* [Task prompt]
For each line of the data below, test for "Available". Report only the number of lines that pass.

* [Given data]
#####

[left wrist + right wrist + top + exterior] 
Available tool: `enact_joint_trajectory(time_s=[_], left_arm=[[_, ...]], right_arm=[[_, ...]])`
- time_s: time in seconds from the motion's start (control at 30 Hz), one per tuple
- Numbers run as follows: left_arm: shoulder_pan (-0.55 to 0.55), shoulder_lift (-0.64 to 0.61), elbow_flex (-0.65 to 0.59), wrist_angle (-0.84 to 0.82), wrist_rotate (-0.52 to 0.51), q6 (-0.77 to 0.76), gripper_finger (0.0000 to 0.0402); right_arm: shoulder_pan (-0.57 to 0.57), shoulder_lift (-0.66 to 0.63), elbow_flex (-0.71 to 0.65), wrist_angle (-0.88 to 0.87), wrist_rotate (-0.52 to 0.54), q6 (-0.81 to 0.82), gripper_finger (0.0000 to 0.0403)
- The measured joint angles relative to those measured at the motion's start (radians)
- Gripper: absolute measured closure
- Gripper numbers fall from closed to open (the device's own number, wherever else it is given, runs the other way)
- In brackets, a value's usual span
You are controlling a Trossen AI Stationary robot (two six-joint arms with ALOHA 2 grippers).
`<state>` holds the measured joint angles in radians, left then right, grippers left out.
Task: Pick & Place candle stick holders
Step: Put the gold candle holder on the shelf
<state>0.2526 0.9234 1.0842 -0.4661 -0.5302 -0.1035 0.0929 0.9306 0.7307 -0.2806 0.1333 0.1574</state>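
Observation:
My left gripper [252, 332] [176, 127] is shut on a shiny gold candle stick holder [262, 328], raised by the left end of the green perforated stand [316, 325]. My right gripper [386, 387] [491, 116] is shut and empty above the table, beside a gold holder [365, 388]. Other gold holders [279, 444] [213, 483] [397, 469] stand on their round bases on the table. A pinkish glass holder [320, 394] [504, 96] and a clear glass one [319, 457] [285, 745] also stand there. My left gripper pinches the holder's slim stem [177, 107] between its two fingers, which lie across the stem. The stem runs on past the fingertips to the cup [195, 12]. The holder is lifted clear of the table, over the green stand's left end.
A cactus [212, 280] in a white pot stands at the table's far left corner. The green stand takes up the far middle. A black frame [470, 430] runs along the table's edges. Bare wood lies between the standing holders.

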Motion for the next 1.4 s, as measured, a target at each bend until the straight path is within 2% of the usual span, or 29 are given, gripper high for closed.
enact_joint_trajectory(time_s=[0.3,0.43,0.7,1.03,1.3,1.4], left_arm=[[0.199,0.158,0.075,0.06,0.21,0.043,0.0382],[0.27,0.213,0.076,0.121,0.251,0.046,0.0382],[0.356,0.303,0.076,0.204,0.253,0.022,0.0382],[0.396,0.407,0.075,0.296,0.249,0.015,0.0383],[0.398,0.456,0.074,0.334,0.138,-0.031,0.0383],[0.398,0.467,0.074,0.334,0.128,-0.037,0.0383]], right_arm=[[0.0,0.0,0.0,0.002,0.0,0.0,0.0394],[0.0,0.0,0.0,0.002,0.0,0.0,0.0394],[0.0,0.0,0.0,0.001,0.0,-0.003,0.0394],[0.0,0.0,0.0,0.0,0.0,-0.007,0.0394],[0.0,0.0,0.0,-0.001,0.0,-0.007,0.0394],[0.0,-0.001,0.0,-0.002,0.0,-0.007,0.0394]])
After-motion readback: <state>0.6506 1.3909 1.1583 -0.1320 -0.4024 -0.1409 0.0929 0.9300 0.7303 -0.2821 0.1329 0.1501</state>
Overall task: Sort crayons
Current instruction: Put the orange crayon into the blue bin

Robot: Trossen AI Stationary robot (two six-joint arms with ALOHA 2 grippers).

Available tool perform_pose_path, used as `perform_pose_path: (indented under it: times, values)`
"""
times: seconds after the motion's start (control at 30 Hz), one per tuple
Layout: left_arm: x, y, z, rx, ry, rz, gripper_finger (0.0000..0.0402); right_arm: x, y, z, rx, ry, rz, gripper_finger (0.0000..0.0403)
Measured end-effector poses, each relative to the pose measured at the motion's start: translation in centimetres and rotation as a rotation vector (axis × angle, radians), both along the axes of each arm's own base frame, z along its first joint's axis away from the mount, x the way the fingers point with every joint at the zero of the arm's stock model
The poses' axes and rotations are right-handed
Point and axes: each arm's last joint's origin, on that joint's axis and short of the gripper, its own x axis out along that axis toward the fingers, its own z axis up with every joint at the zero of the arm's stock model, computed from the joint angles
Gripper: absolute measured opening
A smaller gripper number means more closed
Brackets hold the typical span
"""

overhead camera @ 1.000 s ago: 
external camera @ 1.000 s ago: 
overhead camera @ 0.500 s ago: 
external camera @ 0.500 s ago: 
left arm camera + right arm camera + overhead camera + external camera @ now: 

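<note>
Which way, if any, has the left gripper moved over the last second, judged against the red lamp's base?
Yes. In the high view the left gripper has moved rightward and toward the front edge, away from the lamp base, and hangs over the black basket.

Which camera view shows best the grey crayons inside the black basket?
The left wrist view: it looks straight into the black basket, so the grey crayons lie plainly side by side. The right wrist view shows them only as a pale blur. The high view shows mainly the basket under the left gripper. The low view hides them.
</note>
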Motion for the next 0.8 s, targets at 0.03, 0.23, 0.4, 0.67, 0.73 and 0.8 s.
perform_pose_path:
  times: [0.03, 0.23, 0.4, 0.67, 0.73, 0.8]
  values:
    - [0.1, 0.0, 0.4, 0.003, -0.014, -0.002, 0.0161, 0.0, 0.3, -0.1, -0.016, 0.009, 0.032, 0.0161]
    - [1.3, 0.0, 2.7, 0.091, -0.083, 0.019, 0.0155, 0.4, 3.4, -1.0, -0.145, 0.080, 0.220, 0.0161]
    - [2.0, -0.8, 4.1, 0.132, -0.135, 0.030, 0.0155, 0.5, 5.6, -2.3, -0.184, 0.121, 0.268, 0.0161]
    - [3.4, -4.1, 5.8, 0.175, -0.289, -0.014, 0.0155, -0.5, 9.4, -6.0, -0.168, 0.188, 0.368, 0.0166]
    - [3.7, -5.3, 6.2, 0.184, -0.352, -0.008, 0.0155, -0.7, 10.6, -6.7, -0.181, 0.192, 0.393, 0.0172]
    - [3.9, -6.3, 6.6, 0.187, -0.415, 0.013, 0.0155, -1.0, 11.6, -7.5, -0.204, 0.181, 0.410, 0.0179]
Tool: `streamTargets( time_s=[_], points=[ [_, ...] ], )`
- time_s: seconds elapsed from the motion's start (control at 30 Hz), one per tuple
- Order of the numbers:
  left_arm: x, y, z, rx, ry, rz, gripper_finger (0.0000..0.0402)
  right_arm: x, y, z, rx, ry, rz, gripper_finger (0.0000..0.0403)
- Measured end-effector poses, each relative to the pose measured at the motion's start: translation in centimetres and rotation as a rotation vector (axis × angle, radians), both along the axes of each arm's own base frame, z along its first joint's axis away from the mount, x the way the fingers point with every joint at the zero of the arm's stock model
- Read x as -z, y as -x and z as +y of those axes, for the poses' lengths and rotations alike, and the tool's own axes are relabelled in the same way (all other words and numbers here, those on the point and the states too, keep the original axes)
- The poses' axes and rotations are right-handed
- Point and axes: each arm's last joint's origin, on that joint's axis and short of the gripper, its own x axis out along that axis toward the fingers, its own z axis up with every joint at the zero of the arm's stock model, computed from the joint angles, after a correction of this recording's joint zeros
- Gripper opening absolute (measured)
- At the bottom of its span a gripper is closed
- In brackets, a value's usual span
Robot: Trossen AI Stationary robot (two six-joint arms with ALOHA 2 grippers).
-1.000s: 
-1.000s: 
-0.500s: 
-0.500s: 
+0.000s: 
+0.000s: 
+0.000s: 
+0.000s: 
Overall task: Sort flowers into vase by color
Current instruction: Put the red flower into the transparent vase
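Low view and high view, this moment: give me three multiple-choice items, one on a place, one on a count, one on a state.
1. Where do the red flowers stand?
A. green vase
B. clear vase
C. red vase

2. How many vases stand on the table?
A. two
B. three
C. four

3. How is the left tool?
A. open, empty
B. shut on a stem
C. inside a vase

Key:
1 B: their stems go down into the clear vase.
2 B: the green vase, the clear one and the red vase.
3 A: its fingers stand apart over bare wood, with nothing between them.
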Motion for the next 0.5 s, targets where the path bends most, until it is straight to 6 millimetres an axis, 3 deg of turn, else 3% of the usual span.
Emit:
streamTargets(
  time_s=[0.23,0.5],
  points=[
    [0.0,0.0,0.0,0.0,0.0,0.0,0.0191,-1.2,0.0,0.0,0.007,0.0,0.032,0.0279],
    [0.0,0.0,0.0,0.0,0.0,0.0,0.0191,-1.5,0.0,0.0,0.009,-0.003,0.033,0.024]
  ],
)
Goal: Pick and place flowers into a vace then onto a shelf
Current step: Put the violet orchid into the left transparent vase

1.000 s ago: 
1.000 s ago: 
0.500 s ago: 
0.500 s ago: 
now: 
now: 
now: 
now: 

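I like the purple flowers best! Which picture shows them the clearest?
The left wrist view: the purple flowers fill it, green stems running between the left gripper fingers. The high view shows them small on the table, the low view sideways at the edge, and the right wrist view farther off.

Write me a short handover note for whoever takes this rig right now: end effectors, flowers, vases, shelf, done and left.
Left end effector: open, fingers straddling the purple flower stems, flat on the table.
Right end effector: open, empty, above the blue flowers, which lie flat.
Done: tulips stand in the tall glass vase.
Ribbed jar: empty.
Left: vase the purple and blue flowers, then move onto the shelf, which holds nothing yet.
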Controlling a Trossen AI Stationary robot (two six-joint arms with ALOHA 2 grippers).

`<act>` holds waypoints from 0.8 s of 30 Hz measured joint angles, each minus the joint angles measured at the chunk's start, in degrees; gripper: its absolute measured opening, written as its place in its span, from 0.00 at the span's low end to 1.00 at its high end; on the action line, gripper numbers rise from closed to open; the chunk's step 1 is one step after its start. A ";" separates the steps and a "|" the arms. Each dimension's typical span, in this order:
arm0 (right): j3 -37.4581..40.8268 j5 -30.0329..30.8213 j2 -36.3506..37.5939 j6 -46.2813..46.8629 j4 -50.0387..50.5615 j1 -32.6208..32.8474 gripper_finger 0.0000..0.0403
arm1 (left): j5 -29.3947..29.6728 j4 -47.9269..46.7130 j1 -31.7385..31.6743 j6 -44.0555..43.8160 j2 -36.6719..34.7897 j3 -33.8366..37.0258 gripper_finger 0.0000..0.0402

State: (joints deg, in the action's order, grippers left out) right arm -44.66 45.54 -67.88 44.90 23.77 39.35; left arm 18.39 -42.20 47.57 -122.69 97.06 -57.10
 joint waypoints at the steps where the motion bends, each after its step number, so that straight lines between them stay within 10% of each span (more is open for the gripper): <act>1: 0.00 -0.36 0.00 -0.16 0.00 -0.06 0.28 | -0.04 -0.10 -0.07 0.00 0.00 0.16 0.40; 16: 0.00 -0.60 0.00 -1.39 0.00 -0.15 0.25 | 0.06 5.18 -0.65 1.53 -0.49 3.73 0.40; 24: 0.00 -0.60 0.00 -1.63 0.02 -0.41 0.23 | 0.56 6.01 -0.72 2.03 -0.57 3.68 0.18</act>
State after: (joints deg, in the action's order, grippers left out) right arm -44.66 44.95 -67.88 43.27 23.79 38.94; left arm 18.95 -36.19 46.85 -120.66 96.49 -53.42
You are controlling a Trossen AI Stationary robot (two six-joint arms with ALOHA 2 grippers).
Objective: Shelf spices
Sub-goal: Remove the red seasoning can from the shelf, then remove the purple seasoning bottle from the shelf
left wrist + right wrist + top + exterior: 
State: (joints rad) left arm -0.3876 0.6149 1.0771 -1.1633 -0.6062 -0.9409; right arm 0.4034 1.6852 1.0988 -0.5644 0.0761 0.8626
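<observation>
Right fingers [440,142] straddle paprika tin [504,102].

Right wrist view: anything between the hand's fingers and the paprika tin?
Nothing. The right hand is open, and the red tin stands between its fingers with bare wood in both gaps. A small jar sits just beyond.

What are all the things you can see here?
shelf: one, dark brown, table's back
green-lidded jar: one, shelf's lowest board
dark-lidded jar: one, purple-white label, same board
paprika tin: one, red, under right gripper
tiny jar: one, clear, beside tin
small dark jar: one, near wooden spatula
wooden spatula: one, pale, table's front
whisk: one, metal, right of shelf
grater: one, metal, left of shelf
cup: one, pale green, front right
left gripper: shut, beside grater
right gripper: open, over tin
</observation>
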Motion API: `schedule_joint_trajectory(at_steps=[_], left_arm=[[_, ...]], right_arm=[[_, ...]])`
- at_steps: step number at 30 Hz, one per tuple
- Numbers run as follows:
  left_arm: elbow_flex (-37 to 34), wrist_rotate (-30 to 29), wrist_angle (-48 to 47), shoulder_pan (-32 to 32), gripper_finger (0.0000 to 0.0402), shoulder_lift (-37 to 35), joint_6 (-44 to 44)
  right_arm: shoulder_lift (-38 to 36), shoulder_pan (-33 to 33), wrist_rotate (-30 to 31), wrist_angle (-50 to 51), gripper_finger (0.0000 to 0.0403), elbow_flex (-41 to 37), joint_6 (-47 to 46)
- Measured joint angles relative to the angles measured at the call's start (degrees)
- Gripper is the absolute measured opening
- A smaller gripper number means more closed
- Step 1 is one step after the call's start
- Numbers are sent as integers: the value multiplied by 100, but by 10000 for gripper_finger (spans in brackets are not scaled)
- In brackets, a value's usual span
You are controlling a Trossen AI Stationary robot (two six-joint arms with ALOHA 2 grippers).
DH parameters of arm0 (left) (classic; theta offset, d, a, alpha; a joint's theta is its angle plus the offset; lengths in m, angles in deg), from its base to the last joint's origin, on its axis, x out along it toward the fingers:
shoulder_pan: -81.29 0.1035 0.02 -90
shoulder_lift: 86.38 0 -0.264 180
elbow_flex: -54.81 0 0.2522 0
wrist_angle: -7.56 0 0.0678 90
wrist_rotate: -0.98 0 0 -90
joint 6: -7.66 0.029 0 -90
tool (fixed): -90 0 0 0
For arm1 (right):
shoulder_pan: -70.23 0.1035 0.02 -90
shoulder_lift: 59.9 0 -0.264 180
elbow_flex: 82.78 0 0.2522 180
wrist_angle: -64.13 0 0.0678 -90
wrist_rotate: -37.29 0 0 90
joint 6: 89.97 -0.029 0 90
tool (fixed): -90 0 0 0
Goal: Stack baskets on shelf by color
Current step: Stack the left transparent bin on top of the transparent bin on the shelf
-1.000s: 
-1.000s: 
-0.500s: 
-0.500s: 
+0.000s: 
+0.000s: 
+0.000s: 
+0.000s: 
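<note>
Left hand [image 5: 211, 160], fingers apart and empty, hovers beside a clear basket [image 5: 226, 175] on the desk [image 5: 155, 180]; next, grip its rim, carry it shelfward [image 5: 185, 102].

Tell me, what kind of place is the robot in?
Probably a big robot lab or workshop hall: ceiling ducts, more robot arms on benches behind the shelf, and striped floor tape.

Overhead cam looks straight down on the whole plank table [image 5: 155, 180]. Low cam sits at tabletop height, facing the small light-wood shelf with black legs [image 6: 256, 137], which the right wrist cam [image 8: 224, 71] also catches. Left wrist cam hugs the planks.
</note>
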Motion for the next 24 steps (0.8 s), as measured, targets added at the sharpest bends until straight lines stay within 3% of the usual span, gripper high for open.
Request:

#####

* [Reply to the exercise]
2